Problem details: Beginning at the line that contains "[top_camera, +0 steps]", reproduce the entries below exactly, ending with the line that contains "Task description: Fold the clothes". Omit each picture.

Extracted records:
╔══
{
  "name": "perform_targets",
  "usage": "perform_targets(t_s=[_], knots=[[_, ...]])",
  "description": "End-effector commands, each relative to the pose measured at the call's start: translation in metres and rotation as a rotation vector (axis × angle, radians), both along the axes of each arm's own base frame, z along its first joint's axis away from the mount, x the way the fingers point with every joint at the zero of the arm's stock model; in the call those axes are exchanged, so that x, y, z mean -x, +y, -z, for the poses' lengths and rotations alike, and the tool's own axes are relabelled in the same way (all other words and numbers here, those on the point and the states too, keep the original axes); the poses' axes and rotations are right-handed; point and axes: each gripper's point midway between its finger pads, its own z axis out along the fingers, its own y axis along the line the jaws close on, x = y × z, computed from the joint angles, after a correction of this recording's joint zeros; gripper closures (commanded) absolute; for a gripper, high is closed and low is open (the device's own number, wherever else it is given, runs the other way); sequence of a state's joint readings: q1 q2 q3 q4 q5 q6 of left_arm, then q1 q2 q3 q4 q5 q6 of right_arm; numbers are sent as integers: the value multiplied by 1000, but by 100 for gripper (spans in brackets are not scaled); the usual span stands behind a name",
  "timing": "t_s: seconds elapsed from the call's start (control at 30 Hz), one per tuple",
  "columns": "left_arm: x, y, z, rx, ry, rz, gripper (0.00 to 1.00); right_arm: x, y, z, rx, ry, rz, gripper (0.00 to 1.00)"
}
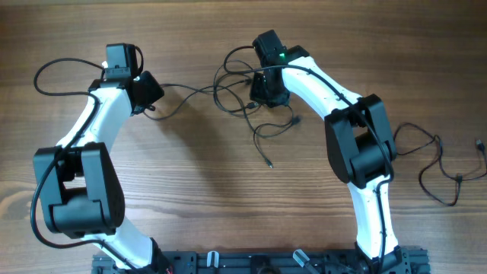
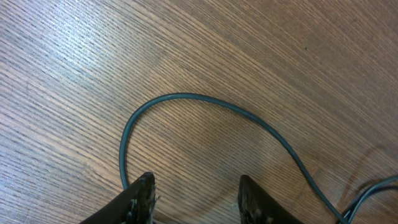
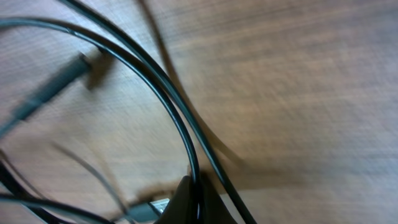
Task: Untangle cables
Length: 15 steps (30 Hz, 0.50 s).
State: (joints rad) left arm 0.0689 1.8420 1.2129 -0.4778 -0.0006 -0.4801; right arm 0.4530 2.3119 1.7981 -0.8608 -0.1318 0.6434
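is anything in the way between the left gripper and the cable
Nothing visible. In the left wrist view only bare table lies between the left gripper and the cable looped ahead of it.

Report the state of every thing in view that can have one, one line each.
left gripper, open, nothing between its fingers.
right gripper, shut on the tangled cables.
tangled cables, knotted together, one strand pinched by the right gripper.
cable by the left gripper, lying slack in a curve, not gripped.
separate cable, lying loose at the far right, apart from the tangle.
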Motion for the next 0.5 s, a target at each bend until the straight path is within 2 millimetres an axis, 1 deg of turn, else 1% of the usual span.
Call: perform_targets(t_s=[0.0,0.03,0.07,0.13,0.23,0.33,0.47], knots=[[-1,1,-1,10,-5,-1,53,-8,3,-53,-10,-120,-71,96],[-1,1,-1,10,-5,-1,53,-10,4,-70,-22,-156,-89,96],[-1,1,-1,10,-5,-1,53,-10,5,-81,-32,-178,-101,96],[-1,1,-1,10,-5,-1,53,-9,5,-109,-50,-229,-120,96],[-1,1,-1,9,-7,-1,53,-5,4,-157,-89,-313,-126,96],[-2,1,-1,9,-8,-1,53,-2,7,-197,-145,-395,-132,96],[-2,1,-1,9,-8,-1,52,5,3,-257,-203,-534,-129,96]])
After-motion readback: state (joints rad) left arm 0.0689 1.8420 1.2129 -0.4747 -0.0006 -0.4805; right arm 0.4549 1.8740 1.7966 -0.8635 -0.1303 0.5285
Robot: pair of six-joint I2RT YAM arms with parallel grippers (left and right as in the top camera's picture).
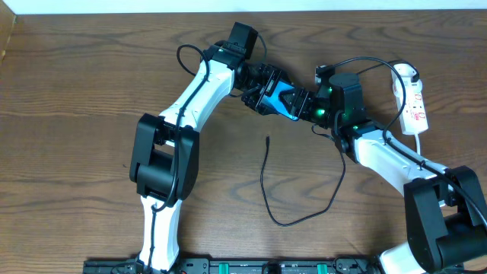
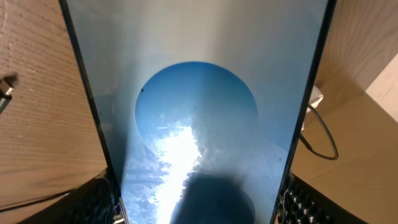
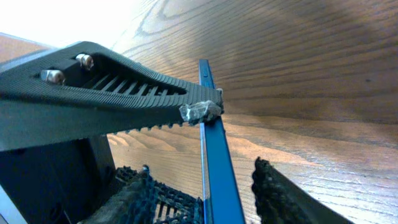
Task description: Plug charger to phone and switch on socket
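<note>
The left claw (image 1: 262, 88) clamps the phone (image 1: 283, 101) by its edges. The right claw (image 1: 303, 105) straddles it partly open, one pad not touching. It should probably close squarely on the phone's faces. The charger (image 1: 266, 183) lies loose on the surface (image 1: 91, 76) nearby.

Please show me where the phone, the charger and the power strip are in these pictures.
phone (image 2: 196, 106): left wrist view, on the round shape in its blue screen.
charger (image 1: 268, 141): overhead view, on its plug tip.
power strip (image 1: 412, 99): overhead view, on the middle of its white body.
</note>
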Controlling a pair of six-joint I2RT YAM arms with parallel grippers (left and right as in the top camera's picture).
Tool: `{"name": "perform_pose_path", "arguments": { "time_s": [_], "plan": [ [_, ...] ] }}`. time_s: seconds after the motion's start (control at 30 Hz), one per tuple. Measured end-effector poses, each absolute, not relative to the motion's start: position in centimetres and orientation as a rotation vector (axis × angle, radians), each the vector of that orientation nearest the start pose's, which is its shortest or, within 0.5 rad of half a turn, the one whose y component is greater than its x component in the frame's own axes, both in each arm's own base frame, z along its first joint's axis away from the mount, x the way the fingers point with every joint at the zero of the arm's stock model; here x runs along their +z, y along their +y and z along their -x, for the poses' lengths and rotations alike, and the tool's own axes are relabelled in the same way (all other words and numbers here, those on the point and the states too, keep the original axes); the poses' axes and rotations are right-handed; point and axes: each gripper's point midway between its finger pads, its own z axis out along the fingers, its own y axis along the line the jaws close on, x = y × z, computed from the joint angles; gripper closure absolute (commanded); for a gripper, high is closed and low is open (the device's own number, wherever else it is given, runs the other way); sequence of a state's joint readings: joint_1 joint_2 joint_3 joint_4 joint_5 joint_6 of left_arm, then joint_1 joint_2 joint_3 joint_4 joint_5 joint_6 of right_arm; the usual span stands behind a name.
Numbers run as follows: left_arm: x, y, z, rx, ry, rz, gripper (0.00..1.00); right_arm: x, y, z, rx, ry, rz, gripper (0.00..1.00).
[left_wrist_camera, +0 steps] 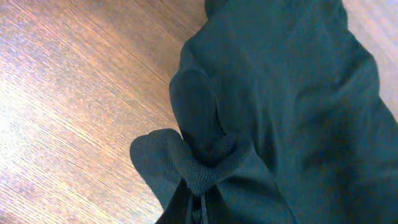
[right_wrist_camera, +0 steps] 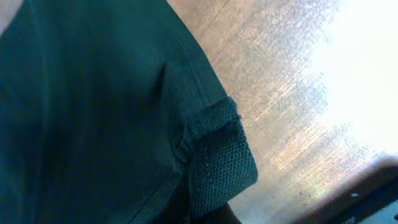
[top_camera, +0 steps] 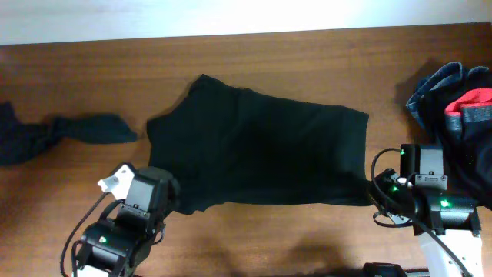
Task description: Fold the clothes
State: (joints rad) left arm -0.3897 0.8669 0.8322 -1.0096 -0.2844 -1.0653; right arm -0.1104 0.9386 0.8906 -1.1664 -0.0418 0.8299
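The black top (top_camera: 261, 150) lies spread across the middle of the table (top_camera: 307, 54), mostly flat, with its long side running from left to right; one corner pokes up toward the far edge, and the near hem runs roughly parallel to the near edge.

The left gripper (top_camera: 171, 201) sits at the top's near-left corner, closed on a pinch of the fabric; in the left wrist view the cloth (left_wrist_camera: 205, 162) bunches into a small puckered fold right at the fingertips, with bare wood to the left of it.

The right gripper (top_camera: 374, 192) sits at the near-right corner, likewise clamped on the cloth; the right wrist view shows a hemmed corner of knit fabric (right_wrist_camera: 217, 155) drawn in at the bottom of the frame, with wood grain showing beside it on the right.

A dark navy garment (top_camera: 54, 132) lies twisted and crumpled at the left edge of the table, well apart from the top; a heap of grey-blue and red clothes (top_camera: 461, 104) sits at the right edge, just beyond the right arm and not touching the top.
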Motion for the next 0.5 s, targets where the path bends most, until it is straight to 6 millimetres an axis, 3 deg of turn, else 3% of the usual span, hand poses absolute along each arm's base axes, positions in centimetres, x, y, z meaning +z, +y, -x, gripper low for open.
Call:
{"name": "perform_pose_path", "arguments": {
  "time_s": [0.2,0.5],
  "plan": [
    [14.4,-4.0,-23.4,-0.113,2.413,0.949,0.99,14.6,-1.7,-22.0,0.256,2.468,-1.240,0.96],
    [10.3,-5.7,-28.2,-0.057,2.439,0.950,1.00,10.7,-2.0,-24.8,0.205,2.568,-1.294,0.96]
  ]
}}
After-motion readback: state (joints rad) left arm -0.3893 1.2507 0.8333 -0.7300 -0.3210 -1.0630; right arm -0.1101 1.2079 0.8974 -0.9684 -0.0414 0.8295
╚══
Answer section:
[top_camera, +0 steps] 
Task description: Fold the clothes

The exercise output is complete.